Near miss in Alberta

In 2012, Alberta adopted a new Education Act. The first version of the Act debated in March of that year contained controversial provisions that appeared to make curriculum in home schools and private schools subject to Alberta’s human rights legislation. This was a problem because most homeschoolers and private school supporters are Christians whose morality conflicts with modern notions of “human rights,” notably the so-called “human right” to homosexual activity.

Many Christians choose private alternatives to public education so that their children can avoid being taught the religious distinctives of secular humanism, including the supposed virtues of homosexuality. So, if the government required even homeschoolers and private schools to teach such anti-Christian beliefs, it would clearly defeat the purpose of choosing distinctively Christian education.

Thankfully, substantial grassroots activism by homeschoolers and other Christians convinced the government to drop the harmful sections. The new Act was therefore not problematic after all. 

A privilege granted by the government?

Nevertheless, during the debate over the Act, there was extensive discussion about parental rights in education, especially regarding homeschooling and private schooling. Some supporters of private education asserted that parents have a constitutional right to choose homeschooling or private schooling.

However, one of the Liberal Members of the Legislative Assembly (MLA) objected strongly to that idea. She was adamant that there was no such right. As the Alberta Hansard records, she claimed to have read the Constitution and then said:

“Nowhere in the Constitution or the Charter is there a right to distance learning or to homeschooling or to private schools. Those are accommodations that the province has seen in its authority to be able to say: ‘We will allow this. We will offer it.’”

According to her, the ability of parents to homeschool or send their children to a private school was simply a “privilege” that the government allows from the goodness of its heart. And she also thought that this privilege should be revoked.

This MLA asserted that Alberta’s public education system is wonderful, and argued that people should not be allowed to choose to opt out of that system for private alternatives. Haranguing her fellow legislators she asked, “Why? Why are they allowed to be getting out? Why are we allowing them choice? What’s wrong with the system we have?” She then went on to demand that the government “quit allowing this very good public system to be opted out of by anyone who wants to get out. Defend the system that we have and insist that people adhere to it.” In her view, the government should “insist” that all children attend public schools. She couldn’t understand why the Alberta government would allow parents the “privilege” to choose private alternatives to the public schools.

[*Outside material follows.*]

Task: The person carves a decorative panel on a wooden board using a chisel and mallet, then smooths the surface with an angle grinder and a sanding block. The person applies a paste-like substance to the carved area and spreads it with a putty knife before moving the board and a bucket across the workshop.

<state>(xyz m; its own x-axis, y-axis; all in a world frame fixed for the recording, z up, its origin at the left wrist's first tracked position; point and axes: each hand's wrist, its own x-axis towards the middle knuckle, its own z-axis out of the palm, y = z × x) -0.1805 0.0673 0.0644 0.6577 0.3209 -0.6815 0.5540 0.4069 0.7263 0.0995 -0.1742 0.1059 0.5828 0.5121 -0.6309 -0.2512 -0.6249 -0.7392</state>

Clearly, there are still politicians in Canada today who think the government has ultimate authority over the education of all children. That’s scary. 

The truth about parental rights in the Constitution

Thankfully, we are not at the mercy of power-hungry politicians.

In 2009, retired law professor Dale Gibson presented a paper entitled “Towers, Bridges and Basements: The Constitutional and Legal Architecture of Independent Schooling” at the twentieth annual conference of the Canadian Association for the Practical Study of Law in Education. His paper was subsequently published along with other conference proceedings in a volume entitled The Law in Education: A Tower or Bridge?

Gibson was a professor of law at the University of Manitoba from 1959-1991, and a professor of law at the University of Alberta from 1991-2001. During his long academic career, he won numerous awards and wrote a multitude of articles, including articles about Canada’s Constitution. In other words, he is an expert on Canadian constitutional law. In Gibson’s learned view, Canadian parents “have the constitutional right to determine the shape of their children’s education.” According to him, there are three distinct provisions of the Charter of Rights establishing that parental right.

Parental rights provisions

First of all, section 2(a) of the Charter guarantees every Canadian the “freedom of conscience and religion.” Parents have the right to teach their own children in accordance with their religious beliefs. This has already been recognized in Canadian jurisprudence. Gibson quotes a 1986 Supreme Court ruling as stating:

“Those who administer [a] province’s educational requirements may not do so in a manner that unreasonably infringes the right of parents to teach their children in accordance with their religious convictions.”

Secondly, section 2(b) of the Charter guarantees every Canadian the “freedom of thought, belief, opinion and expression.” This section also supports parental rights in education. Although it has not been used to defend educational rights, Gibson states,

“I believe the general principles underlying freedom of expression, as explained by the courts in other contexts, are capable of supporting the parental right to educate children in independent schools.”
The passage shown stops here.